**WORK REQUEST**
Retype the listing below exactly, pictures removed.

**DATASET EXCERPT**

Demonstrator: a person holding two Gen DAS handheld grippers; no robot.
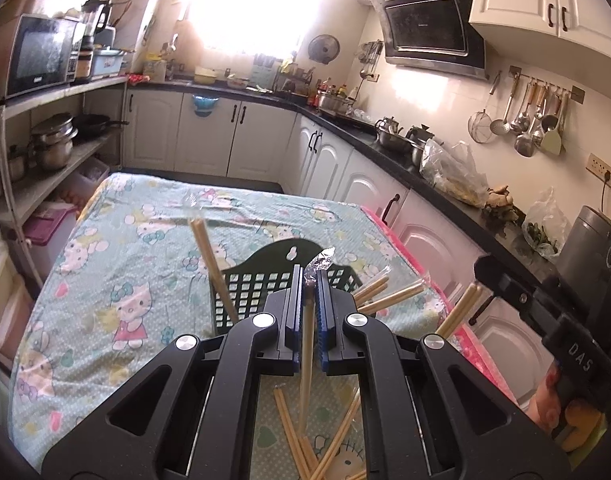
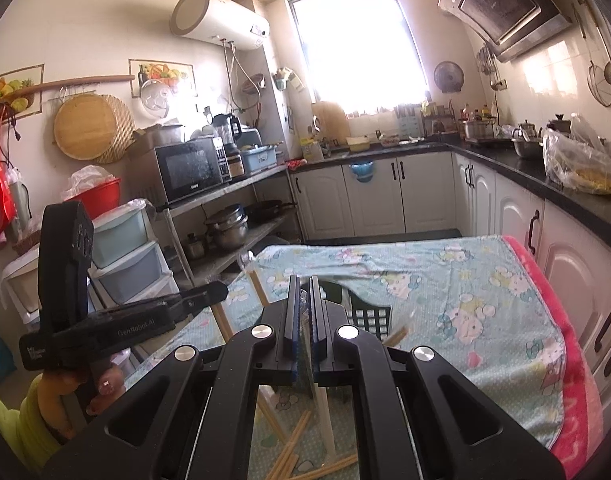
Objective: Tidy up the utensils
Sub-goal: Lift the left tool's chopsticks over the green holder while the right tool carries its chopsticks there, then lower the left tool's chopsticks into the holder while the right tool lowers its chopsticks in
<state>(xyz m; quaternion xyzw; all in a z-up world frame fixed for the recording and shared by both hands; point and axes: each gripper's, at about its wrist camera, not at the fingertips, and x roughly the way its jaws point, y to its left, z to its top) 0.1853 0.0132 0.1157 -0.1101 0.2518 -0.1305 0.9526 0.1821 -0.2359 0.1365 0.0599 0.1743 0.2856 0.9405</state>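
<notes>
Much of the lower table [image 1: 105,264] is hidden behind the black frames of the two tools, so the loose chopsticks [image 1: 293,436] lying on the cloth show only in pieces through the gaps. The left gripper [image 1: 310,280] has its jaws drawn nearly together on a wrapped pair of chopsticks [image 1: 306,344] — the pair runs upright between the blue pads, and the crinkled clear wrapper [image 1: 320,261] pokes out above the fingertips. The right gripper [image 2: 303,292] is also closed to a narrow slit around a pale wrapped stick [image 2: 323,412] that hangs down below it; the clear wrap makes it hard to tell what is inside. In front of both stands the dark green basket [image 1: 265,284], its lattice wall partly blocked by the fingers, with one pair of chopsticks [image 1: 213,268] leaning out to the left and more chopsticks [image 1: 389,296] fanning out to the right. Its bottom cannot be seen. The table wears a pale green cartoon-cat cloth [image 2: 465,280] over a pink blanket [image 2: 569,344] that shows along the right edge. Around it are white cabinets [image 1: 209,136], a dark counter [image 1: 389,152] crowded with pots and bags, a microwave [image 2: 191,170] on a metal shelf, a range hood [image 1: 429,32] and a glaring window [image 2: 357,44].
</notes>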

**WRITTEN SOLUTION**
Demonstrator: a person holding two Gen DAS handheld grippers; no robot.
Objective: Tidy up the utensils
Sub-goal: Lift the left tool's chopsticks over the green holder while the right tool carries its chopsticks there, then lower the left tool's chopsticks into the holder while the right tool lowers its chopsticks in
<state>(xyz m; quaternion xyzw; all in a z-up world frame fixed for the recording and shared by both hands; point and axes: each gripper's, at about its wrist camera, not at the fingertips, and x roughly the way its jaws point, y to its left, z to its top) 0.1853 0.0132 0.1157 -0.1101 0.2518 -0.1305 0.9526 0.1821 -0.2359 0.1365 0.0599 0.1743 0.2856 0.9405</state>
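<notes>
Much of the lower table [image 1: 105,264] is hidden behind the black frames of the two tools, so the loose chopsticks [image 1: 293,436] lying on the cloth show only in pieces through the gaps. The left gripper [image 1: 310,280] has its jaws drawn nearly together on a wrapped pair of chopsticks [image 1: 306,344] — the pair runs upright between the blue pads, and the crinkled clear wrapper [image 1: 320,261] pokes out above the fingertips. The right gripper [image 2: 303,292] is also closed to a narrow slit around a pale wrapped stick [image 2: 323,412] that hangs down below it; the clear wrap makes it hard to tell what is inside. In front of both stands the dark green basket [image 1: 265,284], its lattice wall partly blocked by the fingers, with one pair of chopsticks [image 1: 213,268] leaning out to the left and more chopsticks [image 1: 389,296] fanning out to the right. Its bottom cannot be seen. The table wears a pale green cartoon-cat cloth [image 2: 465,280] over a pink blanket [image 2: 569,344] that shows along the right edge. Around it are white cabinets [image 1: 209,136], a dark counter [image 1: 389,152] crowded with pots and bags, a microwave [image 2: 191,170] on a metal shelf, a range hood [image 1: 429,32] and a glaring window [image 2: 357,44].
</notes>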

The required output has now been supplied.